After repeating the line containing "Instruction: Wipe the", stop; until then, repeat each line of the listing below exactly, starting with the first.

----

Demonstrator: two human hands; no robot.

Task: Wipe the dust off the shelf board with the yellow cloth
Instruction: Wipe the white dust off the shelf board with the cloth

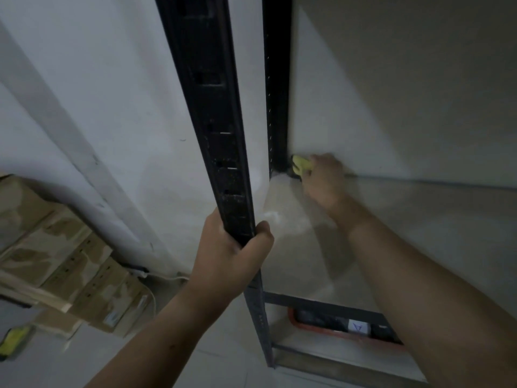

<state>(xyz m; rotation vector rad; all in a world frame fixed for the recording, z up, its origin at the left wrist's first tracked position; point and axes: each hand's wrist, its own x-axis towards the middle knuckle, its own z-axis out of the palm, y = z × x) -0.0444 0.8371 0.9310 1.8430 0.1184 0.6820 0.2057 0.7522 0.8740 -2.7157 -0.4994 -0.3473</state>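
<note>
The pale shelf board (419, 233) stretches from the centre to the right, dim and dusty. My right hand (324, 180) reaches to its far left corner and grips the yellow cloth (300, 165), pressing it against the board beside the rear black upright (277, 93). Only a small bunch of the cloth shows past my fingers. My left hand (232, 253) is wrapped around the front black upright (218, 121) of the rack, fingers curled round its edge.
A white wall (112, 107) stands behind and left of the rack. Stacked cardboard boxes (64, 261) lie on the floor at left, with a white cable (156, 278) and a yellow object (14, 340). A red-rimmed bin (335, 326) sits on the shelf below.
</note>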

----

■ **Problem solution**
Demonstrator: two human hands; no robot.

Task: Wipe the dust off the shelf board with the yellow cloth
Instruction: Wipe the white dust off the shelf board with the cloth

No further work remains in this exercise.